Stevens knows the course, having finished second there with Soul Of The Matter. Last year he stayed home, passing up the mount on Singspiel as Bailey won the race for the second time.

Like Cigar, Silver Charm is a Lasix horse; he has been treated with the anti-bleeding diuretic for all but the first start of his career.

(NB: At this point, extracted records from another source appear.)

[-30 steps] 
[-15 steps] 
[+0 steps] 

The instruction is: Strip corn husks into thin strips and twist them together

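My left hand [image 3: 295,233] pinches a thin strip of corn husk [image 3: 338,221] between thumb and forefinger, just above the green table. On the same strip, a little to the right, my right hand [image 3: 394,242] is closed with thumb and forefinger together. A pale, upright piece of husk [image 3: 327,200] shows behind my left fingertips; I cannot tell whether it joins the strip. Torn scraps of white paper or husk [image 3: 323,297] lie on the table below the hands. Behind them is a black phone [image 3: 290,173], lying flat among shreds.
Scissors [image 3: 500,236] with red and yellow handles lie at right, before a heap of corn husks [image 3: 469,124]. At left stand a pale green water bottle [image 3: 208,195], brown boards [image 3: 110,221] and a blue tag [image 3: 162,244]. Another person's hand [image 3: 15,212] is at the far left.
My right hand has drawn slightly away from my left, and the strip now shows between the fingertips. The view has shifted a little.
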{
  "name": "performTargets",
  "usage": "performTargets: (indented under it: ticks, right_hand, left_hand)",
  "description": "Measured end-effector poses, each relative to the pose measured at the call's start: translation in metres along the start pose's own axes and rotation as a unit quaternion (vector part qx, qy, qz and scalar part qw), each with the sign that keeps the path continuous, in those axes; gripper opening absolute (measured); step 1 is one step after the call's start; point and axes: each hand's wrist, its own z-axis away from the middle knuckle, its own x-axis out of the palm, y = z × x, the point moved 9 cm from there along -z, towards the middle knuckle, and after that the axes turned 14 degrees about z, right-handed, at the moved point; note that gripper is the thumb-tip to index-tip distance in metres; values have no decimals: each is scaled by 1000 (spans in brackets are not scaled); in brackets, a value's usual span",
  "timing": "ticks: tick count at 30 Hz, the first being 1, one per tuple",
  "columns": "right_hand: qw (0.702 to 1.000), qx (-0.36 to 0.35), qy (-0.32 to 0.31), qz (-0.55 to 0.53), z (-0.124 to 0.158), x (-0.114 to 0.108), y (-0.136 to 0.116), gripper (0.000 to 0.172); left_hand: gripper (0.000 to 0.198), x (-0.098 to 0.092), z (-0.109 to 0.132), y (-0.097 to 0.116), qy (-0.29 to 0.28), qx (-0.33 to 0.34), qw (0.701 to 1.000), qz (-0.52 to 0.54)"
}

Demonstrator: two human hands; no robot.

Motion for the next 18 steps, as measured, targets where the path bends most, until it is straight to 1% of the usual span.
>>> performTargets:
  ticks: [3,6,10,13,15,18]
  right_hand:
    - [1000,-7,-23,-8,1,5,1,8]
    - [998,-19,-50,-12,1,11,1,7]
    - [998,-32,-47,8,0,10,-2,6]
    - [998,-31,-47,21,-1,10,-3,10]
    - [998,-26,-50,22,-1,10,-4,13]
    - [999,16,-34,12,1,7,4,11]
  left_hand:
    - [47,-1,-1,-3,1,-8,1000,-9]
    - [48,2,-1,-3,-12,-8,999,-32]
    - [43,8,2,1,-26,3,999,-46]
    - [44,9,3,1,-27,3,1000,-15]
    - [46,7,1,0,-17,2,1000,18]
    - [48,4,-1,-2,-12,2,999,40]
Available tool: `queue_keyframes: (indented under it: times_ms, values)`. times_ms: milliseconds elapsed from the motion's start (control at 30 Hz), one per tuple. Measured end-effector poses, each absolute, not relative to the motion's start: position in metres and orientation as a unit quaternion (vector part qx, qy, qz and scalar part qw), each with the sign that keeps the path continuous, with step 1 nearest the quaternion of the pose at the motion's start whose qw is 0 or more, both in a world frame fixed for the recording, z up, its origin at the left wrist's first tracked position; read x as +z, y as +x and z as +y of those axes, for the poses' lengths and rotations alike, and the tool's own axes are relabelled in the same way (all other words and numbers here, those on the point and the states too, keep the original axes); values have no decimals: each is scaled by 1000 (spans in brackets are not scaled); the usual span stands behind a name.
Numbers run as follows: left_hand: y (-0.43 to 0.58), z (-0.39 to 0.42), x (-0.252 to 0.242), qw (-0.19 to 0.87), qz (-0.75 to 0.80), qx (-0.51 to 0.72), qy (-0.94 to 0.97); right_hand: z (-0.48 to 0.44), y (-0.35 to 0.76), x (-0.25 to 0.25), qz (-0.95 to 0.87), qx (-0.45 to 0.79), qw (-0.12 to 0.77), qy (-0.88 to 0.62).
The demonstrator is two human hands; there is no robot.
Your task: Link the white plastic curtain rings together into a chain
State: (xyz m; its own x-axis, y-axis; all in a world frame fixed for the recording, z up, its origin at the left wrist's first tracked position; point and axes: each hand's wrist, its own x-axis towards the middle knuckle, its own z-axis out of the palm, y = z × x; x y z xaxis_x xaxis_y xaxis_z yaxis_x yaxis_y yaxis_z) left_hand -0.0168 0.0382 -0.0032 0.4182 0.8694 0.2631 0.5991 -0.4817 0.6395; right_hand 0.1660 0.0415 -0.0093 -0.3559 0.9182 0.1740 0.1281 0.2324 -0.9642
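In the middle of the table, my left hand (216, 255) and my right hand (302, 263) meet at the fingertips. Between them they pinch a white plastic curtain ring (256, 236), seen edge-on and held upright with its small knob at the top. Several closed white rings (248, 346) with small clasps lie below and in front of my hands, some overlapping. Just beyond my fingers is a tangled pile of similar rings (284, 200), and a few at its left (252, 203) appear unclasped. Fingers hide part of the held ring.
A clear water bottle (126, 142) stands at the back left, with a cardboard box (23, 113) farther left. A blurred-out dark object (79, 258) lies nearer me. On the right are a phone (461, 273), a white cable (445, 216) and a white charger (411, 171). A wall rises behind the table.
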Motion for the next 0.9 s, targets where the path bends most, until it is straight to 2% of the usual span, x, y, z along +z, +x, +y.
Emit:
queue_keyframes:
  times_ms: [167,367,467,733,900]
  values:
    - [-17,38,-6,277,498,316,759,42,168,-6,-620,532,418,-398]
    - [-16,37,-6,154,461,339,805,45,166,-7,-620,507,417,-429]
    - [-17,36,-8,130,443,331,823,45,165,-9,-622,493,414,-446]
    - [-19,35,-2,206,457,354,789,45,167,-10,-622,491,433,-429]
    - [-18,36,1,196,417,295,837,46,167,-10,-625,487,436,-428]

“It’s a little bit of a concern,” Baffert said. “It would have been nice to have been able to give him Lasix. But he worked here without Lasix [last Sunday] and he was all right. We’re all in the same boat. It’s equal for everybody.”

AROUND THE TRACK

Santa Anita’s stewards voted not to take any action against trainer Wayne Lukas after two of his horses tested positive for the depressant scopolamine in races on Jan. 11. After a hearing, the stewards concluded that there was the likelihood of “accidental or environmental contamination.” The purses of both horses were taken away. Love Lock’s win in the Santa Ysabel Stakes had been worth $63,600. . . . Quarter horse jockey Jim Lewis remained in a coma with severe head injuries after being thrown from his mount during training exercises Monday at Galway Downs in Temecula. A spokesperson at Loma Linda University Medical Center said Lewis, 40, was brought to the center shortly after the accident and was listed in critical condition. Trainer Jamie Gomez said Lewis’ wife, trainer Kelly Long, told him Lewis was resting more comfortably and appeared to be breathing easier Wednesday.

Baffert said it’s unlikely Silver Charm will run in the Pimlico Special on May 9. Skip Away, champion older horse last year, is headed for Pimlico. . . . Stevens said he’ll ride again in the four-day Royal Ascot meet in England in mid-June. . . . Event Of The Year, undefeated in three starts, will be favored Saturday in the $600,000 Jim Beam Stakes at Turfway Park. In the Caesars Palace future book for the Kentucky Derby, Event Of The Year is 10-1. Lil’s Lad and Favorite Trick are co-favored at 3-1. . . . Making his first start since his Breeders’ Cup win, Chief Bearhart will run Sunday in the $350,000 Explosive Bid Handicap at the Fair Grounds.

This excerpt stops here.